In Three Stages, we ask Massachusetts artists to shed light on their art-making process by focusing on three stages in one work of art.
Steven Barkhimer‘s play Windowmen is about to open at Boston Playwrights’ Theatre, running October 31-November 24, 2013. Here, he traces the play’s history, weaving through dramatic moments from his real life.
Inception
What writer doesn’t hope to be “original?” It was no doubt in this hope that I wrote many a piece, often grounded in actual experience, but magically transformed into Art by careful selection and restructuring of events, aiming for the elemental and padding it with trenchant observations and clever repartee. Until one day, faced with a deadline for a playwriting class and an embarrassing lack of “original” ideas, I deigned to fall back the old enjoinder to Write What You Know.
For years I’d been telling anecdotes about one of my very first jobs after college, a stint as a “windowman” – basically a clerical position, but a rather unusual one – at the Fulton Market right beneath the Brooklyn Bridge. Yes, with a head full of Great Books and untutored in the ways of the world, I had stumbled into a position that treated me to a host of colorful characters. Truly I was a fish out of water, a pasty-faced philosopher thrust into the rough-and-tumble of commerce as lively as the stock exchange, and with an air of glamorous danger to boot. I didn’t know what I would do with the scene I wrote, but it was very funny and lively and I determined to write another installment for the following class.
Development
The most difficult part for me (so far) was watching these anecdotes unfold and wondering if there ached to be a “story” in there somewhere. Naturally, it wasn’t long before I was condensing events and collapsing three actual characters into one fictional one, etc. And – something I’d never really thought about much – it seemed the young man, my proxy in the story, was finding not only a surrogate brother and unlikely friend in his workmate, but a sort of surrogate father in his stern and demanding boss. I worried that I was writing yet another coming-of-age story. I feared that it might morph into something that was predictable and edifying or, possibly worse, into some lament for lost innocence. I had to find a way of making it a play rather than a series of funny scenes, and in imagining some situations having gone to extremes, I tried to find a narrative to hang the whole thing on, and hope I have succeeded somewhat.
Fruit
Kate Snodgrass at the Boston Playwrights Theatre prodded me into finishing it (“I’d like to produce it; however, that means you have to actually write it!”), and the SpeakEasy Stage granted the play a reading at the “warm-up” lap of the Boston Theatre Marathon that was very encouraging. Terrific actors came to the auditions and callbacks and gave many wonderful and varied reads of the characters; it wasn’t always easy to come up with final decisions. I’m thrilled to have Brett Marks directing it and thankfully he really likes the piece. I had hoped to be more actively engaged in the rehearsal process until a sudden medical emergency took me away. So I am doubly excited to see how this talented group of artists brings this play to life without my nagging “interference!”

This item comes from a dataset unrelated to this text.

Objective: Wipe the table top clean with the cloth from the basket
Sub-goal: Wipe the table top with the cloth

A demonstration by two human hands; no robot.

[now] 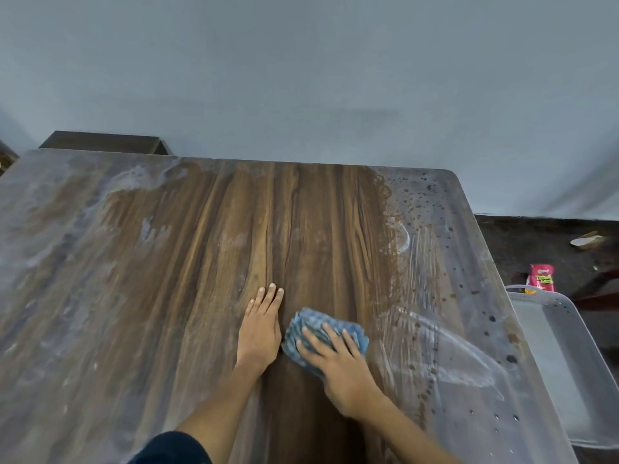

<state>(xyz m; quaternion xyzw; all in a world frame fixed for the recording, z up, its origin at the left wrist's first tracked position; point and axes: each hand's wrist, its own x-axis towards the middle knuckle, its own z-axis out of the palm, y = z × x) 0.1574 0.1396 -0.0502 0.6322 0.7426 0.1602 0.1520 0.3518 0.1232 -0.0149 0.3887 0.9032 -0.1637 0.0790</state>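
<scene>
A plain grey-blue wall (301, 78) fills the upper part of the view, and a dark brown piece of furniture (104, 142) stands against it at the far left, only its flat top showing. At the right lies a dark floor (536, 236), on which a red and pink packet (541, 277) with green lettering, too small to read, stands upright. Farther back on that floor lies a pale, flat, wedge-shaped object (586, 241), well apart from the packet; what it is cannot be told.
</scene>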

Windowmwen plays at Boston Playwrights’ Theatre October 31– November 24, 2013.
Steven Barkhimer is a graduate of the Playwriting Program at Boston University. He co-created the theatrical miniseries Blood Rose Rising and wrote the short play, A Hard Rain, which earned the Cauble Award for Best Short Play of 2009 at the Kennedy Center American College Theatre Festival. A 2011 Massachusetts Cultural Council Artist Fellow in Dramatic Writing, he is also a director, actor, musician, and instructor.